The death of Jesus was therefore originally interpreted as an act of ultimate self-giving that greatly enhanced life. The trouble is that over the years the tradition developed that allowed us to loss site of the symbolism as we literalized their interpretation. More and more of our theology portrayed God as having demanded the blood sacrifice of God’s beloved child in payment for the offences we are guilty of. While Jesus goes willingly to his death, God is still the one who requires payment. Which begs the question, why? If God is so great, if God is so full of grace, if God is so merciful, if God is so loving, why can’t God simply do what God demands of us and forgive, not once but 70 x 70, without demanding any sacrifice?

The projection of a literal sacrifice for sin depends upon a pre-Darwinian understanding of creation. So is it any wonder that for those of us who inhabit the 21st it has become almost impossible to continue to literalize the stories our ancestors told and believe that because somebody ate an apple at the beginning of time, we have all been cursed by the very God we are asked to worship as a loving and forgiving parent. Darwin’s theory of evolution helps us to see the Creator’s hand in our evolution as we become more and more fully human.

So, becoming one with God is not about blotting out the stain of original sin, but rather evolving into our fullness as creatures grounded in the Creator and source of our being. This is what I believe it means to imitate Christ. To look upon the cross and see Jesus living fully, loving extravagantly, whole and complete and yes having his life taken from him the very way so many have had their lives taken from them, wrongfully. There I see an image of God, weeping because we have yet to fully evolve into all that God created us to be.
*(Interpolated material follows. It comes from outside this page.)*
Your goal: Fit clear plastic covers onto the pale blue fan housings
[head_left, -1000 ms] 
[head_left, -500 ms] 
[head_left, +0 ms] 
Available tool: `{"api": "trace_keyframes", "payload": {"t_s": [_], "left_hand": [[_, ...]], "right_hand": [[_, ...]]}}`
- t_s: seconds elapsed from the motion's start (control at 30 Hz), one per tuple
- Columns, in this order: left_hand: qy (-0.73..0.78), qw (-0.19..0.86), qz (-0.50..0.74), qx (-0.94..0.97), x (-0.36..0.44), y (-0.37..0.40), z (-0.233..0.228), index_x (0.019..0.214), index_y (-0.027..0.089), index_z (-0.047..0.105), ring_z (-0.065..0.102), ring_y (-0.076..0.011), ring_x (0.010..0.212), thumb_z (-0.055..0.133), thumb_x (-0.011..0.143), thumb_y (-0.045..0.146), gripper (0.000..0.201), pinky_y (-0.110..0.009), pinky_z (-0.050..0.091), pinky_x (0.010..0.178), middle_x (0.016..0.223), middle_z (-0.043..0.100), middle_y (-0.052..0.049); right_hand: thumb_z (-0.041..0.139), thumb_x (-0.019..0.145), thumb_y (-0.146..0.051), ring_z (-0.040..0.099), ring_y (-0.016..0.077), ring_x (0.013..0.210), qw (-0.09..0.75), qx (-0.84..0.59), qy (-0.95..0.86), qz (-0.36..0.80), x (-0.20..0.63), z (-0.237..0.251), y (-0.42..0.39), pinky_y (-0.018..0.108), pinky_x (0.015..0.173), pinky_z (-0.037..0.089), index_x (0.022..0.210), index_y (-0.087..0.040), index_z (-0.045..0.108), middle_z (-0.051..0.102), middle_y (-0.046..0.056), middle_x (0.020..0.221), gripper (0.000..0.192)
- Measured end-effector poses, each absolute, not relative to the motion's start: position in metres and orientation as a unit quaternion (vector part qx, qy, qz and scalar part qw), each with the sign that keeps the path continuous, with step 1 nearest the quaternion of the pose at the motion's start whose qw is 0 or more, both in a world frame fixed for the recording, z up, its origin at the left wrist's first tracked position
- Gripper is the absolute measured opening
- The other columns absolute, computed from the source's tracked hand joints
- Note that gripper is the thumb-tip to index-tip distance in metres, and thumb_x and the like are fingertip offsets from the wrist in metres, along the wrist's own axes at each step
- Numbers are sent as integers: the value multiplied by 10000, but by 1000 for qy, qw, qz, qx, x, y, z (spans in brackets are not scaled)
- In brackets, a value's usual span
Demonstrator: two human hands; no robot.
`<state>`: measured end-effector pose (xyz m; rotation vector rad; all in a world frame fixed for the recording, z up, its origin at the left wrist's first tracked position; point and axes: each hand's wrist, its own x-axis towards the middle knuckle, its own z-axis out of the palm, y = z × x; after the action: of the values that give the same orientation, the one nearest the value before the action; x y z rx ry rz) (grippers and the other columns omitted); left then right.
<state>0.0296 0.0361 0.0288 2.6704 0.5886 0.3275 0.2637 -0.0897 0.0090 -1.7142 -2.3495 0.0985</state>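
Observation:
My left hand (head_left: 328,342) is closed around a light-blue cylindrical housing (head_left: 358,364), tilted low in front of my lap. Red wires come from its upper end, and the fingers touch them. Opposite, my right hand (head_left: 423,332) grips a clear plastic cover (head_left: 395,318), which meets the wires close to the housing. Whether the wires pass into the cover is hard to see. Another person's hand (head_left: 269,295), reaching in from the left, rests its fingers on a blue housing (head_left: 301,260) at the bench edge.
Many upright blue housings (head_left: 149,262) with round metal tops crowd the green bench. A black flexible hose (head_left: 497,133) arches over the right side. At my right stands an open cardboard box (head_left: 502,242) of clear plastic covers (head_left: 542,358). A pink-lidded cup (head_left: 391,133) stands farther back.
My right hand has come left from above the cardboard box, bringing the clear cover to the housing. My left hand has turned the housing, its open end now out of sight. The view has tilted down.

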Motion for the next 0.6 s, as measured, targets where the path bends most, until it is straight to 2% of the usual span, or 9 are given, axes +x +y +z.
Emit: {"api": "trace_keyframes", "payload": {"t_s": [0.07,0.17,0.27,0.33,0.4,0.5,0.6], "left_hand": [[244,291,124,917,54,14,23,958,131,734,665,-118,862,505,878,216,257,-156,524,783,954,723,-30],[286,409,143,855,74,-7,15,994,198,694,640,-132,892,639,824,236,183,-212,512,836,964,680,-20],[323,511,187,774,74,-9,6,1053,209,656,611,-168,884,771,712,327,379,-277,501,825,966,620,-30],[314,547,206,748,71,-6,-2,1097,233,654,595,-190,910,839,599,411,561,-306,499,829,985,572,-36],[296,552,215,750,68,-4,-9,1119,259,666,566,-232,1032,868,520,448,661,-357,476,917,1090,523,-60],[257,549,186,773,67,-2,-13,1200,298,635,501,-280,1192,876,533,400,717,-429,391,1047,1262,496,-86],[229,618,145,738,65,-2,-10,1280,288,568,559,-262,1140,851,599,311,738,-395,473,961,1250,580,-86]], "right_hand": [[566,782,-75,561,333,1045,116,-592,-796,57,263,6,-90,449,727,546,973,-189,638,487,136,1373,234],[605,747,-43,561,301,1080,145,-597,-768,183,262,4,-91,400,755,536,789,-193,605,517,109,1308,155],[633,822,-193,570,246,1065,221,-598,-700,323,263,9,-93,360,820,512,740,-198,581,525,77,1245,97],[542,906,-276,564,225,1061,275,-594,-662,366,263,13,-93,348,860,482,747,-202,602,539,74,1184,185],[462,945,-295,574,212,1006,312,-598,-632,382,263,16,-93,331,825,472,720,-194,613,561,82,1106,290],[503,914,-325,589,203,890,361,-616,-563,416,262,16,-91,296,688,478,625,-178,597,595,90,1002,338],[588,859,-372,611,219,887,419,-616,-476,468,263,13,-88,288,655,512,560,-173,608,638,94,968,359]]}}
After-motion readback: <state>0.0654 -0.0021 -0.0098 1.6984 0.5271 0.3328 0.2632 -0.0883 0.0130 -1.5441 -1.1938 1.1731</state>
In the portrait painted in the gospels of the cross,  we see a human life so whole that on the cross he can give his life away.  When betrayed Jesus loves the betrayer; when denied and forsaken he loves the deniers and forsakers, when persecuted and killed, he loves his tormentors and killers. The dying Jesus speaks a word of forgiveness to the soldiers who drive the nails.      Jesus speaks a word of encouragement to the thief who is portrayed as penitent. Jesus speaks a word of comfort to his mother in her bereavement.   This is a portrait of what humanity can be when delivered from our survival mentality, complete and whole so that the life, love, and being of God can flow through our life. It was that understanding of Jesus, I believe, that I believe urged his disciples to cry out that, “God was in Christ!”  This is how God becomes human.

Jesus did not die for our sins. Jesus revealed a God who calls and empowers us to step beyond the survival mentality that warps our potential and to become so fully human that God’s love can flow through us to others.

Our theology must expand our images of God. If we can imagine ourselves as being more loving, more gracious, or more forgiving than the portrait of God painted by our theology, then we must recognize our theology for the idolatry that it has become and dare to ask the tough questions trusting that our God is big enough, loving enough, gracious enough to bless us in our quest. Remembering always that, if God is the source of life, we worship God by living. If God is the source of Love, we worship God by loving. If God is the ground of being, we worship God by having the courage to be more fully human; and thus the embodiment of the Divine.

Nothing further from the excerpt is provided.